— To do —
Reproduce the top of the data verbatim, through and including the line that contains "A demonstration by".

Start of Block

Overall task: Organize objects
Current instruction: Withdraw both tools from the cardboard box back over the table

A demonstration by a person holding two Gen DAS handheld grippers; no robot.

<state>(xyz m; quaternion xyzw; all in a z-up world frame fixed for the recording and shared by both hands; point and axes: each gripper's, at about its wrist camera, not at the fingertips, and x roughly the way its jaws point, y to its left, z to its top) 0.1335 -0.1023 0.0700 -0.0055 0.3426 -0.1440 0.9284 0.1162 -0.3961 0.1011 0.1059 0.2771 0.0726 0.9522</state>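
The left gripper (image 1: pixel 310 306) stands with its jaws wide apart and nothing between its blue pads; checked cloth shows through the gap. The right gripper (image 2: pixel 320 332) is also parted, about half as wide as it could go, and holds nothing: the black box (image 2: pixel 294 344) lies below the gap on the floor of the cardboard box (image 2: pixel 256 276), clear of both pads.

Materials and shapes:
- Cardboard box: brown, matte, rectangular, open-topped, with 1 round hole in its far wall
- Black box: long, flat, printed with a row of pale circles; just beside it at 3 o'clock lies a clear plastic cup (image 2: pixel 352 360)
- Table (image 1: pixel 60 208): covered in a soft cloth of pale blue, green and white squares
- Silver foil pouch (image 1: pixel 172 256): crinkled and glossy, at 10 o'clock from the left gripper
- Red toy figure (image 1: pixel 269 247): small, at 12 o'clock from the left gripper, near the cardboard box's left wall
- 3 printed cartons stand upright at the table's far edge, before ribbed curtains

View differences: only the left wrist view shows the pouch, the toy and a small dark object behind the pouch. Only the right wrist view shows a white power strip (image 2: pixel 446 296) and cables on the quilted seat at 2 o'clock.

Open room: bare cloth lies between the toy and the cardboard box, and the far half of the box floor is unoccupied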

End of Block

— Task result —
Overall task: Organize objects
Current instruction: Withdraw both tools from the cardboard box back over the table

A demonstration by a person holding two Gen DAS handheld grippers; no robot.

The output is complete, and nothing more is needed.